| Work to complete |
I would like the lines below, from the one with "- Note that" through the one with "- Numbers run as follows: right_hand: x", copied exactly and without any pictures.

---------- Records shown ----------

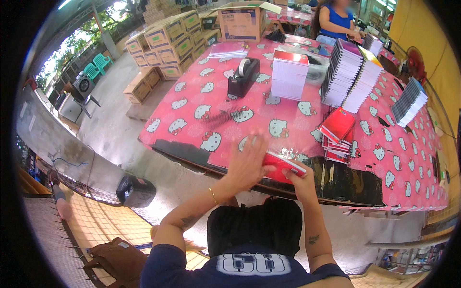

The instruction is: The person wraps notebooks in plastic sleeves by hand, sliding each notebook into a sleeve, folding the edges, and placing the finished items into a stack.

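Tabletop (190,94) passable left of tape dispenser (244,79); coil (224,116) ahead of left grip (247,164); notebook pile (338,126) blocks right.

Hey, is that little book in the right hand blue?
No, the right hand is holding a notebook with a bright red cover.

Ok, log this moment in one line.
Right hand: holding red notebook | Left hand: at its left end | Table: black tape dispenser, notebook stacks

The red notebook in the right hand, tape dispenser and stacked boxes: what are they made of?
Red notebook: probably paper and smooth card, from its flat cover and pale edge.
Tape dispenser: probably hard black plastic, judging by its smooth moulded body.
Stacked boxes: brown cardboard, apparently matt, with flat printed sides.
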Tool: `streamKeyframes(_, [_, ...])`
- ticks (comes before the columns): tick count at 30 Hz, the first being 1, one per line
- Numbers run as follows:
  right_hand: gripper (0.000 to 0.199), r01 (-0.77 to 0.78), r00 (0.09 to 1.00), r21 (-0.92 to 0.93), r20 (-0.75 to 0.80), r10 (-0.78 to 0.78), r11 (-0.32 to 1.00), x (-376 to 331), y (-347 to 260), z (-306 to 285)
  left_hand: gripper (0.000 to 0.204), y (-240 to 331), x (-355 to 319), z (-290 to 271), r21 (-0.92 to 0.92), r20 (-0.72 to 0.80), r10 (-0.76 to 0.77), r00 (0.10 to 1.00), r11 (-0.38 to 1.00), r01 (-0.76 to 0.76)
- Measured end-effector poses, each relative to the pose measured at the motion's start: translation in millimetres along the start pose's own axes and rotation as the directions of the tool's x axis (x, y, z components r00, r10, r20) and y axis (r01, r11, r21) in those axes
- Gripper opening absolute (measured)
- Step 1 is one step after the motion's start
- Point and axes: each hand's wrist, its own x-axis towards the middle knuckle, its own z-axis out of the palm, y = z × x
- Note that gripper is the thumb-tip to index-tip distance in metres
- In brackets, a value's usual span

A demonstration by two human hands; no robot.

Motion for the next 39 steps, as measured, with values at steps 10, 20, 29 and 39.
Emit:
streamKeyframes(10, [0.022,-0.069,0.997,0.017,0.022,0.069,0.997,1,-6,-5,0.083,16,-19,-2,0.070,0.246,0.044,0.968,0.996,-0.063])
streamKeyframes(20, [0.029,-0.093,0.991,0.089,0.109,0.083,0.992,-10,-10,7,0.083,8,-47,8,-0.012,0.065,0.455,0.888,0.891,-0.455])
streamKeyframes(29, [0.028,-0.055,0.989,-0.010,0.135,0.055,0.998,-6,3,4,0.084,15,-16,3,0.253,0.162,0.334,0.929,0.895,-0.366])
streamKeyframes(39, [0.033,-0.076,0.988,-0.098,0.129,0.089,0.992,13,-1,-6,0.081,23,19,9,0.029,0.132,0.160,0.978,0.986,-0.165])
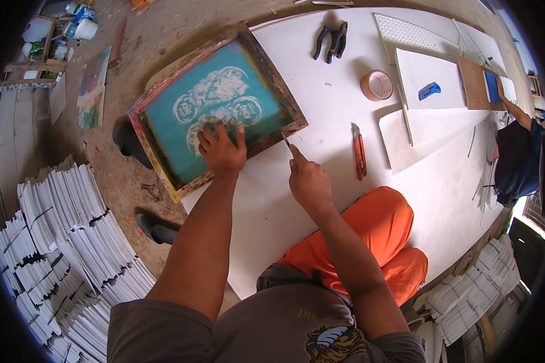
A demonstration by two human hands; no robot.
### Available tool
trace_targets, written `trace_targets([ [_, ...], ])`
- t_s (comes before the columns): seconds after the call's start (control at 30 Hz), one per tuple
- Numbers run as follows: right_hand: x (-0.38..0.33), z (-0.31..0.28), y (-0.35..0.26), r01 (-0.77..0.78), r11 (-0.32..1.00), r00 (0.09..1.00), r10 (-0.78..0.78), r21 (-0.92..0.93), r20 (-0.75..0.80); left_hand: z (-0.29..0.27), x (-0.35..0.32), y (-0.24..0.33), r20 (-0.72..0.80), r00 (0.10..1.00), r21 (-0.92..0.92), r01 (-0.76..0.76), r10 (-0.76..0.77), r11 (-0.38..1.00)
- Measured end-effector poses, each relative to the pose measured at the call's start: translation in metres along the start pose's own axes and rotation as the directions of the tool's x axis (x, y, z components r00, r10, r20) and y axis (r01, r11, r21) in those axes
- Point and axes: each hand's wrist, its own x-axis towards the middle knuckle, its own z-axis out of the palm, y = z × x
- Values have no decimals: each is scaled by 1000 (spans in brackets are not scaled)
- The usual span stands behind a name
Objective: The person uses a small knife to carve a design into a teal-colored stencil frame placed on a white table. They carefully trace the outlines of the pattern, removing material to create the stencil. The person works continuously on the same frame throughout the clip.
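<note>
A screen-printing frame (276, 80) with dark wooden sides lies tilted at the left end of a white table, its teal mesh (167, 138) marked with pale designs. My left hand (223, 150) rests on the mesh, palm down and fingers spread. In my right hand (309, 181) is a small thin-bladed tool (286, 138), index finger stretched along it. Its tip is at the frame's near right corner; whether it touches the wood I cannot tell. Most of its handle is hidden by my fingers.
On the white table (266, 236) are pliers (331, 42), a tape roll (376, 85), a red-handled cutter (359, 152), a blue utility knife (429, 91) and white boards (427, 121). Bundled white sheets (79, 236) stand at lower left. Another person (521, 157) is at far right.
</note>
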Motion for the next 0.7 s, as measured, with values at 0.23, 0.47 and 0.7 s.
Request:
trace_targets([
  [0.23,1,0,0,41,997,998,-37,67,-59,1,2,0,12,1000,15,5,-6,1000],
  [0.47,1,-9,-15,-36,997,999,38,-72,23,-4,0,1,13,1000,-7,2,-2,1000],
  [0.7,4,-10,-29,-78,997,994,77,13,75,-2,-2,1,-45,998,25,-39,40,999],
])
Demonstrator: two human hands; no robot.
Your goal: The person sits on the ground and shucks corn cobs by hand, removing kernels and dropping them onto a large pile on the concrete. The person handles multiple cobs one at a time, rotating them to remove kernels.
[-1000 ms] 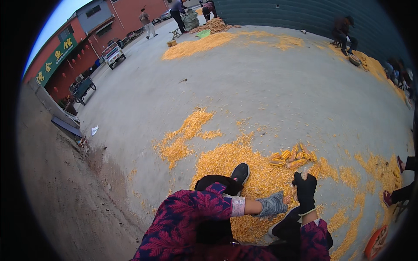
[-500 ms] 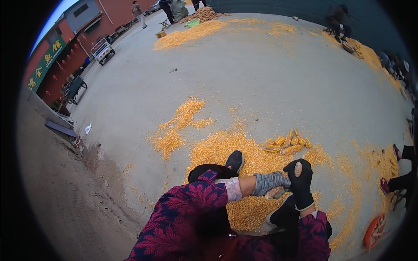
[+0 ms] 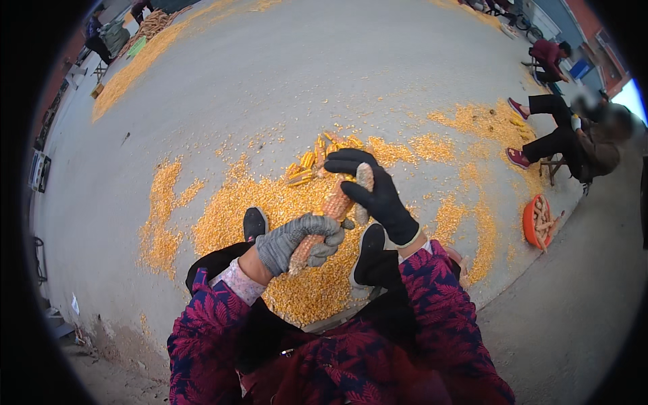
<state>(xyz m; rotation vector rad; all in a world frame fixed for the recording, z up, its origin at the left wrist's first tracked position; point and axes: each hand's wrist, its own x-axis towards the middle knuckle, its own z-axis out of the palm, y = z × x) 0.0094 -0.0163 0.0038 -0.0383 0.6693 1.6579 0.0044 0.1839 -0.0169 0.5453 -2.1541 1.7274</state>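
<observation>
My left hand (image 3: 297, 239), in a grey knit glove, is closed around a corn cob (image 3: 336, 202) that slants up and away. Most of this cob looks stripped, with pinkish sockets showing. A paler bare cob (image 3: 364, 182) is held at the thumb of my black-gloved right hand (image 3: 381, 199), lying across the first cob's upper end. The right fingers stretch over the top, partly curled. Beneath both hands, loose yellow kernels (image 3: 243, 209) spread between and around my shoes. Several ears of corn (image 3: 307, 162) with kernels on them lie just beyond the hands.
An orange basin (image 3: 530, 223) of bare cobs stands at the right. Beyond it a person (image 3: 574, 142) sits on a stool, and another (image 3: 548, 61) sits farther back. At the far left are a kernel strip (image 3: 138, 64), a green basket (image 3: 137, 46) and a cob heap (image 3: 156, 23).
The view has swung to the right. My hands, earlier pressed together, now show the slanted cob between them, and my right fingers have loosened and stretched out.
</observation>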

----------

| Problem solution |
- Note that gripper is the thumb-tip to index-tip distance in metres
- In brackets, a value's usual span

A demonstration by two human hands; no robot.

Motion for the next 39 steps, as measured, with values at steps 10, 20, 29 and 39.
Emit:
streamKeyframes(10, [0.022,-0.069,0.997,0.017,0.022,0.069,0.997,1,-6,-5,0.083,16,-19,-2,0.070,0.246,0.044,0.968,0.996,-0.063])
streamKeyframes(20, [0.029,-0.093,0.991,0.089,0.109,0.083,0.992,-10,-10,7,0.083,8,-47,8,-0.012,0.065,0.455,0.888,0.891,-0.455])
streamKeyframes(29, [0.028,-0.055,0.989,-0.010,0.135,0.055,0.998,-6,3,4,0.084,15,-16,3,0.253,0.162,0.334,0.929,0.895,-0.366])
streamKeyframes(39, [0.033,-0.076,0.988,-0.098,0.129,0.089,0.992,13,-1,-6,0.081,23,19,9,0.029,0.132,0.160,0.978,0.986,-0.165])
A demonstration by two human hands; no robot.
### Available tool
trace_targets, written `trace_targets([ [_, ...], ])`
- t_s (comes before the columns): seconds after the call's start (control at 30 Hz), one per tuple
- Numbers run as follows: right_hand: x (-0.38..0.33), z (-0.31..0.28), y (-0.35..0.26), r01 (-0.77..0.78), r11 (-0.32..1.00), r00 (0.09..1.00), r10 (-0.78..0.78), r21 (-0.92..0.93), r20 (-0.75..0.80); left_hand: z (-0.29..0.27), x (-0.35..0.32), y (-0.24..0.33), r20 (-0.72..0.80), r00 (0.10..1.00), r21 (-0.92..0.92), r01 (-0.76..0.76), r10 (-0.76..0.77), r11 (-0.38..1.00)

No additional output is required for this exercise.